Byju, the Indian education startup, released its first results in years, showing that its parent company’s losses have narrowed only slightly, even despite a boom in business it enjoyed during the pandemic. Analysts note the report highlighted the challenges the firm faces as it is locked in a legal battle with creditors over a $1.2 billion loan.

Think & Learn Pvt., the Bengaluru-based online educator’s parent company reported a loss of 22.5 billion rupees ($271 million) for the financial year ending March 2022. One year prior it had reported a loss of 24 billion rupees. Total income grew by over 100 percent, to 35.7 billion rupees.

The results underscored the difficulty Byju is having escaping the post-pandemic slump in business, as it faces other challenges. This year, creditors sued the startup, claiming it breached covenants on a $1.2 billion loan. The conflict focused investor attention on founder Byju Raveendran, who had previously awed investors with his meteoric rise from a tutor to the head of the country’s richest tech startup

Byju spent heavily as demand for its services surged during the pandemic, as schools and universities all went to remote learning to avoid spread of the virus. The company even purchased several companies in the US and other nations, seeking to expand globally.
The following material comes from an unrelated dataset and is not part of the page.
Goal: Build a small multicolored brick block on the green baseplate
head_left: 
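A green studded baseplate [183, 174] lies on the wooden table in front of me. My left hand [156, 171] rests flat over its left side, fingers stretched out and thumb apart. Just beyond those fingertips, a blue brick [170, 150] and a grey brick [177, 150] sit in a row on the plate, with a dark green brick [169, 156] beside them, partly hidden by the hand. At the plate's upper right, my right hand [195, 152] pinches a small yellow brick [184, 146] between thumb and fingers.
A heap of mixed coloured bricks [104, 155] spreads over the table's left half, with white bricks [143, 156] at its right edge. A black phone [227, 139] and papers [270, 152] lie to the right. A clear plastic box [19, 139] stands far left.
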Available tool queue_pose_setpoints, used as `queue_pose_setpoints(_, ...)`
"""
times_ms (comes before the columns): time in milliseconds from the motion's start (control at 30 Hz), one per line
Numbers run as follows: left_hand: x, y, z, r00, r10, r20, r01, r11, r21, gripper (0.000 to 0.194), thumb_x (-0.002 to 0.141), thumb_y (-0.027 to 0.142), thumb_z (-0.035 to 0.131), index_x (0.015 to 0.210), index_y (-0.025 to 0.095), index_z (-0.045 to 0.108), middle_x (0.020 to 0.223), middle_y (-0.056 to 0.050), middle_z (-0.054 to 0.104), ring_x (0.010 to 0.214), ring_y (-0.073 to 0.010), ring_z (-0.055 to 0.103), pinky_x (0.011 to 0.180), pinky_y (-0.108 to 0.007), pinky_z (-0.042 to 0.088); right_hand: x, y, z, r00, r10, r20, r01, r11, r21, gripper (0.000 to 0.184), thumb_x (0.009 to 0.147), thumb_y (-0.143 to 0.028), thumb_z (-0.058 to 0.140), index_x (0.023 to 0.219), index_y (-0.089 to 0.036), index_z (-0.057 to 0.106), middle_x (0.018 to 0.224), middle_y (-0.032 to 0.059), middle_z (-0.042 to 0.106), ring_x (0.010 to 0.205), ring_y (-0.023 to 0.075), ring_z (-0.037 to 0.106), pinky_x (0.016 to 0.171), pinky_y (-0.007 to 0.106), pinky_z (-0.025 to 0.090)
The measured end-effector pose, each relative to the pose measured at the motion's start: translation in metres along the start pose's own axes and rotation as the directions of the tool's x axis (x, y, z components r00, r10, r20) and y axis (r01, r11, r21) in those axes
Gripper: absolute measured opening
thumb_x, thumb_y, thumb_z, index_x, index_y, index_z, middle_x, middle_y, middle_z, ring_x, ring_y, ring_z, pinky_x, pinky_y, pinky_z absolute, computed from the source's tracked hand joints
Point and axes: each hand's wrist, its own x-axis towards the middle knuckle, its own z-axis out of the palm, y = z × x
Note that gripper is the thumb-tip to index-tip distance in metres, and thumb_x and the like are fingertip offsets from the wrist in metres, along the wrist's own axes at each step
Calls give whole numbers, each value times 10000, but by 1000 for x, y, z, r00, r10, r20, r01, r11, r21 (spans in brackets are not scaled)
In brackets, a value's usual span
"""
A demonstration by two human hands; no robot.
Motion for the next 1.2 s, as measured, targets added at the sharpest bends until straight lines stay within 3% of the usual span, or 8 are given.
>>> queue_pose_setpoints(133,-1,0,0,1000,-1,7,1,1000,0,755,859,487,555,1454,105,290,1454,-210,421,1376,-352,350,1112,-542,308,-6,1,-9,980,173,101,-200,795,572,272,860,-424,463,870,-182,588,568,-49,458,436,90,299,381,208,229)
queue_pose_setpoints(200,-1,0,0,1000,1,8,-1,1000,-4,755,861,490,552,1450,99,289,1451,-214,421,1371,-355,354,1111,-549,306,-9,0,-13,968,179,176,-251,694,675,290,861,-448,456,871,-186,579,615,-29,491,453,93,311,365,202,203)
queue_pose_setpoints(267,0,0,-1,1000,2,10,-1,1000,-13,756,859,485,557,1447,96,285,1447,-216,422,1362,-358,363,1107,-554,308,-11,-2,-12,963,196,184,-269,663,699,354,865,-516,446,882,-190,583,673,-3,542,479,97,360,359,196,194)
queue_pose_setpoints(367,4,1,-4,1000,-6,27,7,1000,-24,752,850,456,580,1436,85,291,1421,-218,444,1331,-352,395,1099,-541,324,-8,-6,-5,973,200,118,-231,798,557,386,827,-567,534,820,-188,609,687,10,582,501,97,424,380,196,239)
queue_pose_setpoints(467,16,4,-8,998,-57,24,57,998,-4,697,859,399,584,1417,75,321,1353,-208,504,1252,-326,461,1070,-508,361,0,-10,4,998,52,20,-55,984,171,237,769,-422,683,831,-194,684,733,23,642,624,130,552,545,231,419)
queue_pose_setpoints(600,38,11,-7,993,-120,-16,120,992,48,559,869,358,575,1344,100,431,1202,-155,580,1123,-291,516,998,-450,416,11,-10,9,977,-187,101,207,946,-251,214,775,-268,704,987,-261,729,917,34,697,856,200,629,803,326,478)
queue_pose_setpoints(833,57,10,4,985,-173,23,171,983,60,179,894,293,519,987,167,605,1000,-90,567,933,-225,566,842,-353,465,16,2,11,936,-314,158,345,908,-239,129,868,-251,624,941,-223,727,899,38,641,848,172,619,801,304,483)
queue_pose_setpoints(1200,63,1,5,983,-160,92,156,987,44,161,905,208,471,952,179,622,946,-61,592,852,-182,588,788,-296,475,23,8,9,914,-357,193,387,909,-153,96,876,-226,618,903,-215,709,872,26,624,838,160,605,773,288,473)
However as in-person classes resumed, the company’s growth slowed, and the months-long legal dispute, which is only intensifying, has only further worn on the company’s bottom line.

In addition, regulator scrutiny has been growing due to delays in submitting financial results. The delays even led to the resignation of the company’s auditor, Deloitte Haskins & Sells, this year.
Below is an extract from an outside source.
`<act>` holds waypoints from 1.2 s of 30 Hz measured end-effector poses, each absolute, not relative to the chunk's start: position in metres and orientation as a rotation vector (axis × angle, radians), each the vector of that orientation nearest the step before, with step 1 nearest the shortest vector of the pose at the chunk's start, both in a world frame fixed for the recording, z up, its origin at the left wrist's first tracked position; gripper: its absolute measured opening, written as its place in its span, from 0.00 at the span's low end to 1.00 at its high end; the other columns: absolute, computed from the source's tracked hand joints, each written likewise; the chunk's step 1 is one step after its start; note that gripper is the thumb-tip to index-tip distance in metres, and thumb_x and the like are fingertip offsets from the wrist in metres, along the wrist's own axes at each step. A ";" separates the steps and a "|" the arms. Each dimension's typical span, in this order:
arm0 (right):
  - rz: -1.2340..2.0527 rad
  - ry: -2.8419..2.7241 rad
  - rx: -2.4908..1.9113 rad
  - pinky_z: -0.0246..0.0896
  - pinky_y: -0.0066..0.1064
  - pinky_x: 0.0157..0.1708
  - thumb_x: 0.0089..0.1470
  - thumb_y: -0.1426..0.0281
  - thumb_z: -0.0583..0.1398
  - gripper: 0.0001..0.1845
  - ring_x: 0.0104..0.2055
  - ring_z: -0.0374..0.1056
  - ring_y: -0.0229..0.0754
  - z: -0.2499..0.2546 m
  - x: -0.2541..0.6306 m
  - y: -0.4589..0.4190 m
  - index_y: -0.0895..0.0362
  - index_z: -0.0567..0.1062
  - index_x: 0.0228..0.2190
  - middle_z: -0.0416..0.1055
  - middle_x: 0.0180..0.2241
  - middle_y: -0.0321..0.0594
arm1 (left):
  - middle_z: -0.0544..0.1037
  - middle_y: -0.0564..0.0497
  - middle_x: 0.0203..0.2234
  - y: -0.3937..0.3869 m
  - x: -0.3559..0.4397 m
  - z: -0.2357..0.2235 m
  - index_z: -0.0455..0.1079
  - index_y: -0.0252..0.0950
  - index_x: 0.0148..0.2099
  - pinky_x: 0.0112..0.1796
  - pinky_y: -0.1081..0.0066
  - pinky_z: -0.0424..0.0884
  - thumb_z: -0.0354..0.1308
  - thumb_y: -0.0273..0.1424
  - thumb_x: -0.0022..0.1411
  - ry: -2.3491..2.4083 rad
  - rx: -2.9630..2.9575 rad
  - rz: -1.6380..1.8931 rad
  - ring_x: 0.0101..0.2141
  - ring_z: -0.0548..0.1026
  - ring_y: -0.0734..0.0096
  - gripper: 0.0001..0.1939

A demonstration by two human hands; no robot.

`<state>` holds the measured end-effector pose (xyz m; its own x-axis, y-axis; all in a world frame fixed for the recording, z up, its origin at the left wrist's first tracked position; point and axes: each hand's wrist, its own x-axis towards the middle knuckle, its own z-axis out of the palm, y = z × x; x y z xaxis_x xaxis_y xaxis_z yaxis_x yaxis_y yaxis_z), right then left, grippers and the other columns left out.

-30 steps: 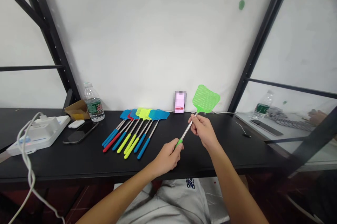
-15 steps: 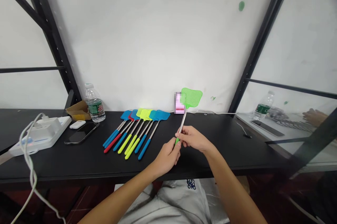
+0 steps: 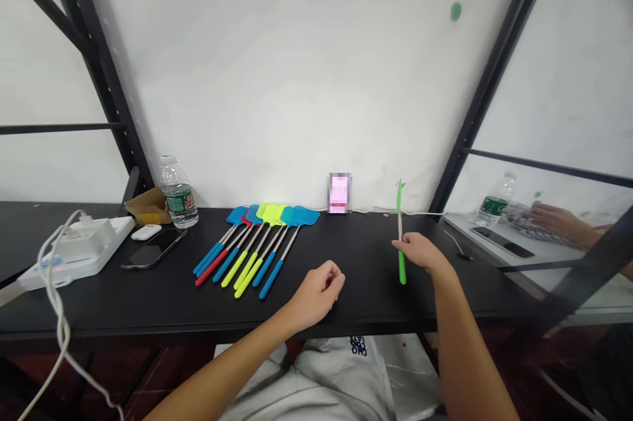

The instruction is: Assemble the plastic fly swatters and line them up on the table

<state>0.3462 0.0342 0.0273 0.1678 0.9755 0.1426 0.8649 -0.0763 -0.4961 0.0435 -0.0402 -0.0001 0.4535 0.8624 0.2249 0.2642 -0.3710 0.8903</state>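
Right end of the tabletop (image 3: 475, 243): one green plastic fly swatter (image 3: 400, 223) stands upright, mesh head edge-on, its steel shaft gripped in the closed right hand (image 3: 418, 251). Left hand (image 3: 316, 294) rests loosely curled, empty, on the tabletop's near edge. Nearby, nine swatters (image 3: 257, 253) lie fanned: five blue, three yellow, one red.

A plain indoor work area is shown, more like an office or workroom than a home. A black surface (image 3: 366, 256) runs along a bare white wall (image 3: 277, 78), framed by black steel shelving uprights (image 3: 99, 78) at 10 and 2 o'clock. Toward 9 o'clock, a power strip (image 3: 84, 249), a smartphone (image 3: 153, 248) and a water bottle (image 3: 179, 193) are placed near a row of fly swatters (image 3: 271, 213). At 3 o'clock, a second bench (image 3: 499, 243) is seen, with another person's hand (image 3: 556, 220) over it.
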 end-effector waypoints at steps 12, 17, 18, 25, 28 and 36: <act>0.241 -1.643 -2.293 0.56 0.32 0.27 0.50 0.58 0.59 0.15 0.28 0.69 0.45 0.006 0.380 0.045 0.56 0.70 0.22 0.73 0.27 0.45 | 0.66 0.56 0.21 -0.041 0.044 0.003 0.62 0.37 0.33 0.24 0.76 0.57 0.47 0.42 0.64 0.981 1.911 0.883 0.23 0.64 0.76 0.15; 0.230 -1.575 -2.427 0.60 0.34 0.30 0.46 0.55 0.62 0.16 0.33 0.72 0.50 -0.001 0.385 0.051 0.57 0.74 0.27 0.74 0.30 0.50 | 0.67 0.56 0.21 -0.041 0.043 0.005 0.62 0.36 0.32 0.24 0.75 0.57 0.48 0.42 0.64 0.975 1.932 0.852 0.23 0.64 0.76 0.14; 0.228 -1.553 -2.450 0.61 0.35 0.30 0.46 0.55 0.62 0.17 0.34 0.73 0.52 -0.001 0.386 0.051 0.57 0.75 0.28 0.74 0.31 0.51 | 0.67 0.56 0.22 -0.041 0.043 0.006 0.63 0.36 0.32 0.24 0.75 0.57 0.48 0.42 0.64 0.975 1.944 0.848 0.23 0.64 0.76 0.15; 0.246 -1.519 -2.476 0.62 0.37 0.33 0.45 0.54 0.63 0.20 0.38 0.73 0.55 -0.002 0.388 0.050 0.59 0.76 0.30 0.74 0.35 0.55 | 0.67 0.55 0.22 -0.045 0.042 0.009 0.63 0.37 0.31 0.25 0.74 0.56 0.47 0.38 0.65 1.043 2.145 0.932 0.24 0.64 0.75 0.13; 0.275 -1.520 -2.457 0.61 0.35 0.32 0.44 0.54 0.64 0.19 0.37 0.73 0.53 -0.002 0.390 0.049 0.58 0.75 0.29 0.74 0.34 0.53 | 0.69 0.54 0.23 -0.044 0.032 0.020 0.64 0.38 0.32 0.29 0.72 0.57 0.51 0.36 0.63 1.202 2.367 0.955 0.26 0.66 0.72 0.09; 0.164 -1.563 -2.195 0.56 0.34 0.27 0.51 0.51 0.58 0.21 0.30 0.69 0.49 0.050 0.355 0.010 0.56 0.73 0.23 0.73 0.27 0.48 | 0.75 0.47 0.30 -0.014 -0.029 0.052 0.66 0.37 0.35 0.31 0.70 0.60 0.52 0.39 0.62 1.947 2.535 0.529 0.34 0.74 0.61 0.11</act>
In April the company’s Bengaluru offices were raided by plainclothes officials in India who seized the company’s laptops and linked the most valuable education startup in the world to potential foreign exchange violations. In addition, several US-based investors accused the company of hiding half a billion dollars, triggering more lawsuits.

Prosus NV, one of the main investors behind the company, cut the value of its holding in June, pegging the total valuation of the startup at $5.1 billion. Just last year, the company raised additional funding at a valuation of $22 billion.